» TASK GOAL:
Do any lines in the data below contain "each"? If so, copy every one of them.

» AVAILABLE DATA:
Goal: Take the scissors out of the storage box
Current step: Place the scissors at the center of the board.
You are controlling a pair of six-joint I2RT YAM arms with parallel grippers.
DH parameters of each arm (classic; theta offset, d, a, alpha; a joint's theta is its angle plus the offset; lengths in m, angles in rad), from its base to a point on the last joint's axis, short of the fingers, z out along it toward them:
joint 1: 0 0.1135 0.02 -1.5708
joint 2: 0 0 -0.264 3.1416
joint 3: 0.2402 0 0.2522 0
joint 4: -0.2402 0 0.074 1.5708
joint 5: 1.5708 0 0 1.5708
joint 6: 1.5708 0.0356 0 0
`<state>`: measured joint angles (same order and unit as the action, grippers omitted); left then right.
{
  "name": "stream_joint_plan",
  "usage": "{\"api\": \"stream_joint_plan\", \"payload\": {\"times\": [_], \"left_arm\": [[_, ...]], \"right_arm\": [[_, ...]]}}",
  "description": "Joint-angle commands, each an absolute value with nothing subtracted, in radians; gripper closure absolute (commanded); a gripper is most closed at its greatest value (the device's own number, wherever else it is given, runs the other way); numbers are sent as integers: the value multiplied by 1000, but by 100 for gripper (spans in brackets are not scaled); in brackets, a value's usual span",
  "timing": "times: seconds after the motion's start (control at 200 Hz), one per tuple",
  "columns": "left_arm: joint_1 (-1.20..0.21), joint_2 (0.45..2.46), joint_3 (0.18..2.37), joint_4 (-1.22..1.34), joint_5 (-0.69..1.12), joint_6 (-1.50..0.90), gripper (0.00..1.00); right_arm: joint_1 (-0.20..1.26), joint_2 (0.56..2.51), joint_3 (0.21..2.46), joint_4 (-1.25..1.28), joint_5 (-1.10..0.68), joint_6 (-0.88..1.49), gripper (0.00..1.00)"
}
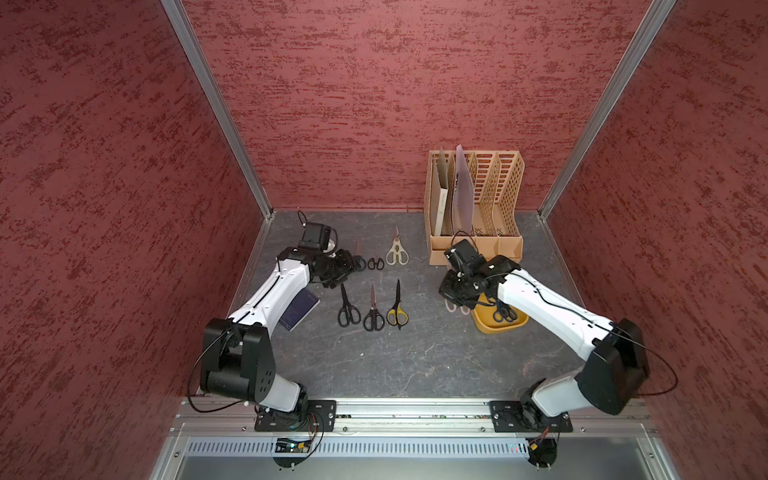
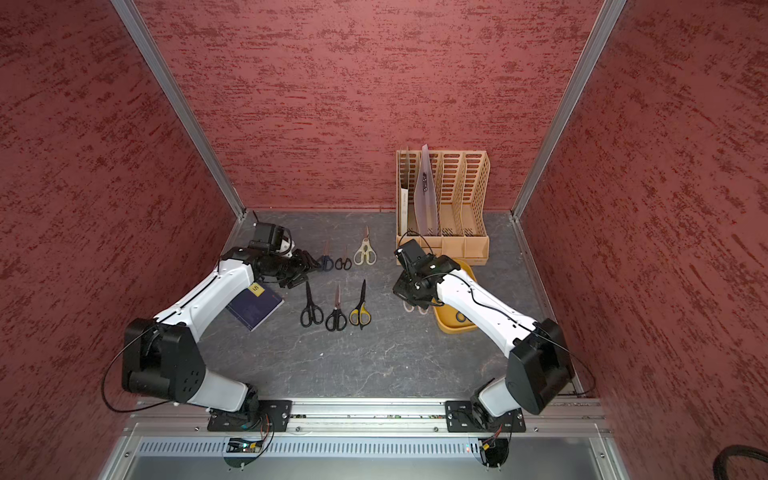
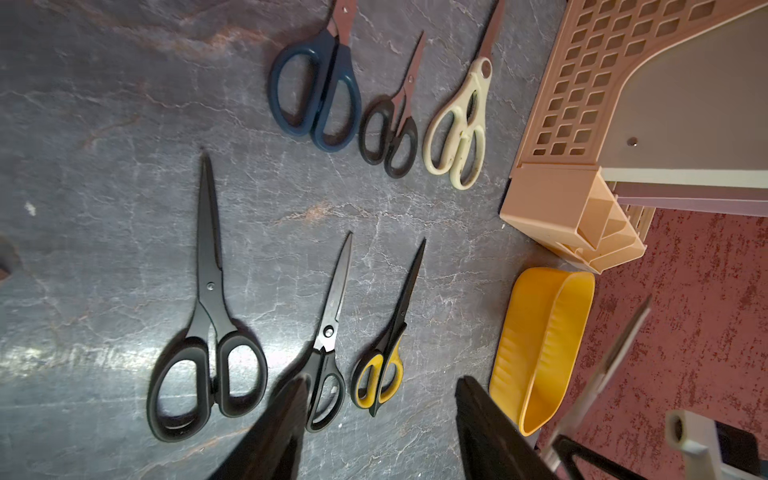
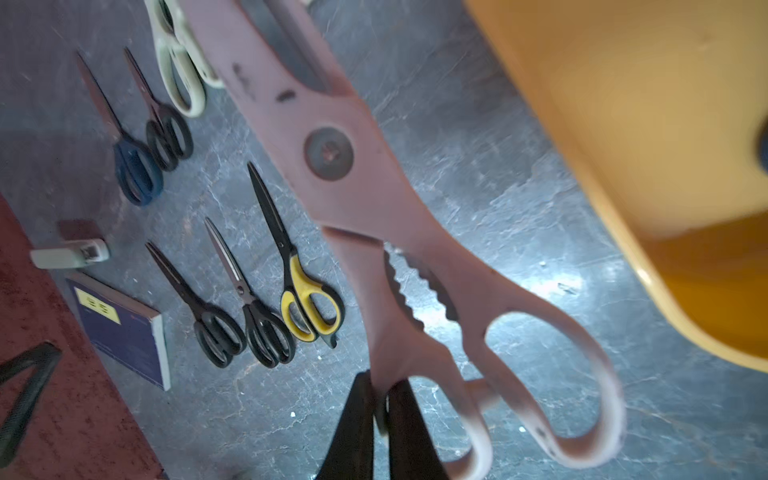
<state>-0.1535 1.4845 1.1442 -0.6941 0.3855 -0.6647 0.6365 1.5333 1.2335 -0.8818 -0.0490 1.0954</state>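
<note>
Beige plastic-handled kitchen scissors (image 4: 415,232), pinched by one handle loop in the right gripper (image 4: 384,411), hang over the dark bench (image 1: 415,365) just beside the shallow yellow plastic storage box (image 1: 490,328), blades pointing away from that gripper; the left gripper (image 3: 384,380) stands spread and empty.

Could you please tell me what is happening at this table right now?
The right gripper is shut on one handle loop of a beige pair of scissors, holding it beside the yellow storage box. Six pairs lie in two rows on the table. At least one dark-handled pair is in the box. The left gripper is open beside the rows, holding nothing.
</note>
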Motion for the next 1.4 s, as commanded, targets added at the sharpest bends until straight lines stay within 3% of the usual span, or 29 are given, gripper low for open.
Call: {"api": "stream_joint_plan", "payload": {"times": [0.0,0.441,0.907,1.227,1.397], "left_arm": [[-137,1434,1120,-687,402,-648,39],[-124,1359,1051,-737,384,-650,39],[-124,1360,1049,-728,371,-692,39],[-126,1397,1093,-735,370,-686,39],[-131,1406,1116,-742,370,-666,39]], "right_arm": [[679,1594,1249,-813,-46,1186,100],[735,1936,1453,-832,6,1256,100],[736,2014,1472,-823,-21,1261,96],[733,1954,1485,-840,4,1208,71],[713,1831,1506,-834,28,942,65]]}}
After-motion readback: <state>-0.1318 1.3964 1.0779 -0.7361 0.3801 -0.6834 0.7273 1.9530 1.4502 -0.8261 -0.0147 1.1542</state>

» YOUR RESPONSE:
DH parameters of each arm (classic; theta offset, d, a, alpha; a joint's theta is its angle plus the offset; lengths in m, angles in rad), from its base to a point on the last joint's axis, short of the fingers, z out along it toward them:
  "description": "Joint-angle commands, each an absolute value with nothing subtracted, in radians; gripper closure absolute (commanded); a gripper is most closed at its greatest value (the device's own number, wherever else it is given, runs the other way); numbers are sent as integers: the value multiplied by 1000, but by 100 for gripper (spans in brackets are not scaled); in brackets, a value's usual span",

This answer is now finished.